● Task description:
Everything below from the line with "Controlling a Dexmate" through the line with "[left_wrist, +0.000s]" should be copied exactly, and nothing else; leave out the pictures.

▼

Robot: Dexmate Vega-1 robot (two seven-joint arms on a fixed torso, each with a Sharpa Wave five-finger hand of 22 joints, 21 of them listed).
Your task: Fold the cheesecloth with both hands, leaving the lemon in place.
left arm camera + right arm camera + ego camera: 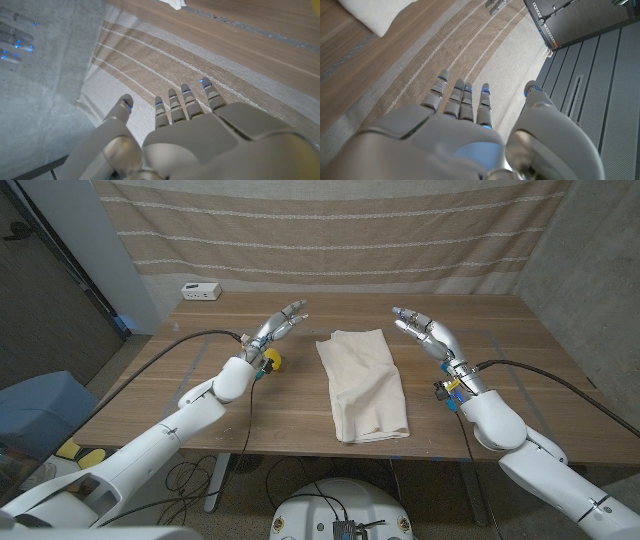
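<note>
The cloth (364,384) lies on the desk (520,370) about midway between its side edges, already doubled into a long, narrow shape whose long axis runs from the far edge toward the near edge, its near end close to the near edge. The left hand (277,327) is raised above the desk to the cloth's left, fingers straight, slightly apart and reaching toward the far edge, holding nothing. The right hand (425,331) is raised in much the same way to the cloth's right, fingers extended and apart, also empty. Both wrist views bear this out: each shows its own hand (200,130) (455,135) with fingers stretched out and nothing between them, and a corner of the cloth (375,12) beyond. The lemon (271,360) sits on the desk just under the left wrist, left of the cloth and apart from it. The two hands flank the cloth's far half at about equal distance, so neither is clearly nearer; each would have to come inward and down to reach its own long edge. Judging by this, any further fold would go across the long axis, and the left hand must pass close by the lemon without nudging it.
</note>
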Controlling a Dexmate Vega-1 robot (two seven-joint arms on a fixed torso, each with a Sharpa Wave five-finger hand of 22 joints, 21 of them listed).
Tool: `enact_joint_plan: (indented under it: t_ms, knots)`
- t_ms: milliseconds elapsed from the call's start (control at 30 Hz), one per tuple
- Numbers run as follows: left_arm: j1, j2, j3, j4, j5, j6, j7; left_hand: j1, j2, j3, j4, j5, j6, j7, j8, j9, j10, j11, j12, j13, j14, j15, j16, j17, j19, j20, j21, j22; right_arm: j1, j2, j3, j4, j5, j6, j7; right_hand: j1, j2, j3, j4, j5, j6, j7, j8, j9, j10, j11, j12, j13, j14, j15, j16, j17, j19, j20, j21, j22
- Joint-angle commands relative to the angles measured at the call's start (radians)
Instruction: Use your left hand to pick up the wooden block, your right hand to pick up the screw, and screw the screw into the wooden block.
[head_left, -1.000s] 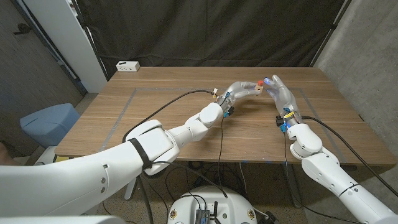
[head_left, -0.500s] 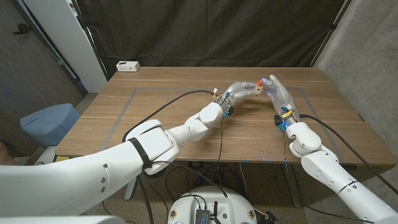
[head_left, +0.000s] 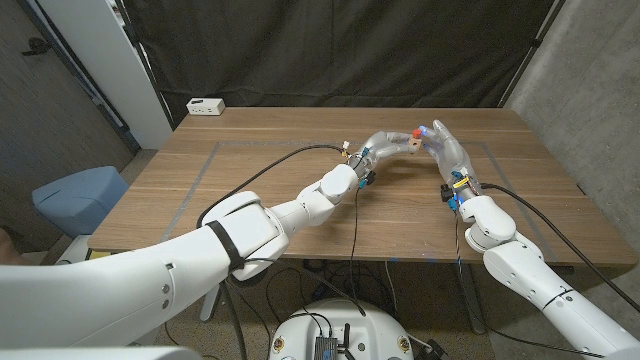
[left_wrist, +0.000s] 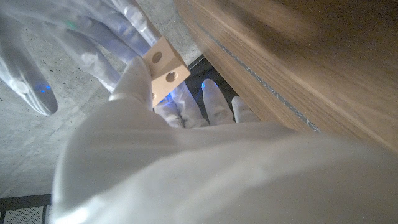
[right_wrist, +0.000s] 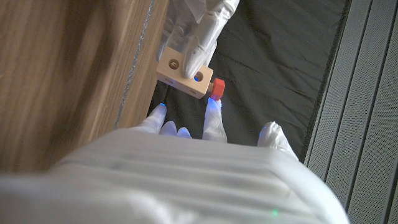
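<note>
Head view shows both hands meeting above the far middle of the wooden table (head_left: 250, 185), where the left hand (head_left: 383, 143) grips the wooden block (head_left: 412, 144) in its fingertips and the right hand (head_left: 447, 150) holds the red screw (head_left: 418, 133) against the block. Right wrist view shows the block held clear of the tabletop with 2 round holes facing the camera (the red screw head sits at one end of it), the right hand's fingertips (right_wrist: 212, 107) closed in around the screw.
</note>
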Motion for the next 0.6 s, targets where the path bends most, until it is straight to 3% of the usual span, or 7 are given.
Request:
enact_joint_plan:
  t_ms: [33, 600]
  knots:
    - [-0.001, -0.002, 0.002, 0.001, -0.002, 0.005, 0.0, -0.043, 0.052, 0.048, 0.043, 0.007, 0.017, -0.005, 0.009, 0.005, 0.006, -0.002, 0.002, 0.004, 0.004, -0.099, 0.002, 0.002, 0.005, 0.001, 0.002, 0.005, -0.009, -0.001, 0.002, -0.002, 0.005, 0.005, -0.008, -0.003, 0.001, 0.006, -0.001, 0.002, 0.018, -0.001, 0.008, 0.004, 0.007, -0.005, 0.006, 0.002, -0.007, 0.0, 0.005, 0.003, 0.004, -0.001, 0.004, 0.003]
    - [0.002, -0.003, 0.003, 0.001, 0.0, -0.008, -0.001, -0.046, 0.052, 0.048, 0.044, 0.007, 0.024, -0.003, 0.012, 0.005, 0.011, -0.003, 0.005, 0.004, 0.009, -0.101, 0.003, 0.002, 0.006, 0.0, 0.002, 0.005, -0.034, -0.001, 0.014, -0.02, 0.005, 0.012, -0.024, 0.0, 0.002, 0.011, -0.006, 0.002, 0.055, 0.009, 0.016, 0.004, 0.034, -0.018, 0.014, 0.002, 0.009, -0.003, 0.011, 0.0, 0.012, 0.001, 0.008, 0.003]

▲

● Answer to this problem:
Controlling a Dexmate Vega-1 robot (two seven-joint arms on a fixed torso, each with a Sharpa Wave five-finger hand of 22 joints, 21 of them listed).
Tool: `enact_joint_plan: (indented under it: t_ms, knots)`
- t_ms: milliseconds elapsed from the call's start (control at 30 Hz), one per tuple
- Numbers run as follows: left_arm: j1, j2, j3, j4, j5, j6, j7; left_hand: j1, j2, j3, j4, j5, j6, j7, j8, j9, j10, j11, j12, j13, j14, j15, j16, j17, j19, j20, j21, j22; right_arm: j1, j2, j3, j4, j5, j6, j7; right_hand: j1, j2, j3, j4, j5, j6, j7, j8, j9, j10, j11, j12, j13, j14, j15, j16, j17, j19, j20, j21, j22
- Joint-angle commands relative to the angles measured at the call's start (radians)
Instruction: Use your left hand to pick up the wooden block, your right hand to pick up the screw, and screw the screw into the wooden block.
[head_left, -1.000s] 
[head_left, -0.500s] 
[head_left, +0.000s] 
[left_wrist, +0.000s] 

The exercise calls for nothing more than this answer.